Hooking into Android

To collect the data from a target device, we use frida, a dynamic instrumentation toolkit, to inject our code into the libbinder.so library, which sends the captured parcels along an ADB connection to a python script running on a connected PC.

The easiest way to get frida running on our target is to use frida-server, which is a process that can run as root on the phone and perform our injection. There are other ways to get frida running, which can be useful where you can’t easily get root access (for example if the application you’re trying to analyze acts differently on a development/rooted device), such as using LD_PRELOAD to load a frida library, but these are more complex and usually only allow injection into a single process.

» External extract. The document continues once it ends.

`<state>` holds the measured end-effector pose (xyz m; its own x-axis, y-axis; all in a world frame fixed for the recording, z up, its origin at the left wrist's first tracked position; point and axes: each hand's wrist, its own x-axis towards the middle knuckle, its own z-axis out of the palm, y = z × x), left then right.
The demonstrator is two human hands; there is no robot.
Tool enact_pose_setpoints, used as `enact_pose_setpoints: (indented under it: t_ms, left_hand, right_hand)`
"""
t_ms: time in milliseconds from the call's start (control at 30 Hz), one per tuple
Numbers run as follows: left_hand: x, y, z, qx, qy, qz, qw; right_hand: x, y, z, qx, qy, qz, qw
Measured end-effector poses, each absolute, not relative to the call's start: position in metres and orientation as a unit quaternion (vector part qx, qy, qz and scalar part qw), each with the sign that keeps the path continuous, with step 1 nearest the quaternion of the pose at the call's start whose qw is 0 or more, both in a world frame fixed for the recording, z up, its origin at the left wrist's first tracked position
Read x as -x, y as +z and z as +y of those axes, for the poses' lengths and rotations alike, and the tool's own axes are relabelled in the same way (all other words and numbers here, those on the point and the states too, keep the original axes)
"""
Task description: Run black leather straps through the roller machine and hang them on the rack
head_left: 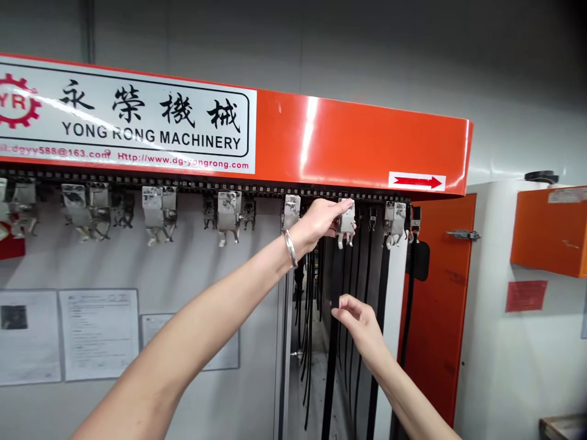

Either way, once frida is running and connected to the target process, we can inject our script, which is a javascript program that runs on the device:

Interceptor.attach(Module.getExportByName("libbinder.so", 
        "_ZN7android14IPCThreadState8transactEijRKNS_6ParcelEPS1_j"), { // IPCThreadState::transact mangled 
    onEnter: function(args) {
        // Called before entering our function
    }
    
    onLeave: function(retval) {
        // Called after leaving our function
    }
}

This will intercept calls to _ZN7android14IPCThreadState8transactEijRKNS_6ParcelEPS1_j (which is the mangled name of IPCThreadState::transact) and call our provided functions just before and after execution of the actual function. Whilst we could hook directly into IBinder::transact, as described above, there are a few conditions involving system stability levels that can cause a transaction in IBinder::transact to be cancelled. This is not the case with IPCThreadState::transact - by the time that is called from the Binder, the transaction will always be (at least) attempted.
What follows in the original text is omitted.